> Work to be completed: The reply to the records below should contain exactly the lines from the line with "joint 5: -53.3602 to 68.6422" through the line with "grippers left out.", and nothing besides.

Data extracted from a collection:
--------------------

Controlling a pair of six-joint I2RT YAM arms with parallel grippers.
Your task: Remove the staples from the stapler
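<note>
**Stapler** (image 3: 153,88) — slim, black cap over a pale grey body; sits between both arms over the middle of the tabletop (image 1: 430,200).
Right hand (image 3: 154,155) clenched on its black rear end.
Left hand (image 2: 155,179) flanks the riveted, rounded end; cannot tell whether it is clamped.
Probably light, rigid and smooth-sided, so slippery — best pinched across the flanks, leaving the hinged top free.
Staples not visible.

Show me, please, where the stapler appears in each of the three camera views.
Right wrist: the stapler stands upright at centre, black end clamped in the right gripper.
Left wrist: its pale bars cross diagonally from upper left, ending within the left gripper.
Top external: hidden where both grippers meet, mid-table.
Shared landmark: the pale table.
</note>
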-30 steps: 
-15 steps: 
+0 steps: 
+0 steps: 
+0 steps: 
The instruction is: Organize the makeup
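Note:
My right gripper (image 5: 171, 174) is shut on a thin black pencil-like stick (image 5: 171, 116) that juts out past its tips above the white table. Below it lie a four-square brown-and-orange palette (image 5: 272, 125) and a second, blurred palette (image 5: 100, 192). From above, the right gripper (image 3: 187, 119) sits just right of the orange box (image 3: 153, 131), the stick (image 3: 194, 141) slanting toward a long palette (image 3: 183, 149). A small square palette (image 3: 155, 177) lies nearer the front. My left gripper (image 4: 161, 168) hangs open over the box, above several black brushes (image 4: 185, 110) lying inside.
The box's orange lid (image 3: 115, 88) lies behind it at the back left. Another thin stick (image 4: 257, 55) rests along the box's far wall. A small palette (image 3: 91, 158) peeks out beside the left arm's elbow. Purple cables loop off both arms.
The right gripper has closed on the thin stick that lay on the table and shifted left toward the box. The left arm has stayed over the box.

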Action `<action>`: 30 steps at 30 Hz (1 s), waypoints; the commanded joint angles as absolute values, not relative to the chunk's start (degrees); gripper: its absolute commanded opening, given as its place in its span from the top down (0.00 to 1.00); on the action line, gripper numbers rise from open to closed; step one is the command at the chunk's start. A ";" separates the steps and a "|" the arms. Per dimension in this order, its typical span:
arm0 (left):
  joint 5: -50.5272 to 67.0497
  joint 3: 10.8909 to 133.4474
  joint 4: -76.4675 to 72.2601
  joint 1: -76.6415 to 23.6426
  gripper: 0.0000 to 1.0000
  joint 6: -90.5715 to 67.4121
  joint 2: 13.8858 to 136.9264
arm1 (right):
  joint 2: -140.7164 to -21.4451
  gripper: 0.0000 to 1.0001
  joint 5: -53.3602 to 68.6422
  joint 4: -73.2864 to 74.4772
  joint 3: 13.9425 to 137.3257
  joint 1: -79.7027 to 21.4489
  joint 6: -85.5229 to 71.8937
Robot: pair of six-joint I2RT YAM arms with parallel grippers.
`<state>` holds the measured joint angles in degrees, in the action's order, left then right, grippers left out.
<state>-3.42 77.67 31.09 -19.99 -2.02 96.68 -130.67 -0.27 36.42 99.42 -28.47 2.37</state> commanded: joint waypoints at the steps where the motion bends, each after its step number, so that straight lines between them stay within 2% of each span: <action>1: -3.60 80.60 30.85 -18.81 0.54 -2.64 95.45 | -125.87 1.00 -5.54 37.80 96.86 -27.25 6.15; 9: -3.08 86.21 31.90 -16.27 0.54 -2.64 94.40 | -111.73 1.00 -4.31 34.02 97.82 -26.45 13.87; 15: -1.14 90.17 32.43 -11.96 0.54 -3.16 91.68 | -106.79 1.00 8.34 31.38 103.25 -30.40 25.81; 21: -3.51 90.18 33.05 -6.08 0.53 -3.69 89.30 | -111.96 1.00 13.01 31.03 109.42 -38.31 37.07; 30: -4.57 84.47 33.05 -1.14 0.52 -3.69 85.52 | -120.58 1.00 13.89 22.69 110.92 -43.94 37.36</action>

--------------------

> Result of the exercise:
  joint 5: -53.3602 to 68.6422
  joint 4: -73.2864 to 74.4772
  joint 3: 13.9425 to 137.3257
  joint 1: -79.7027 to 21.4489
  joint 6: -85.5229 to 71.8937
Robot: pair of six-joint I2RT YAM arms with parallel grippers.
`<state>` holds the measured joint angles in degrees, in the action's order, left then right, grippers left out.

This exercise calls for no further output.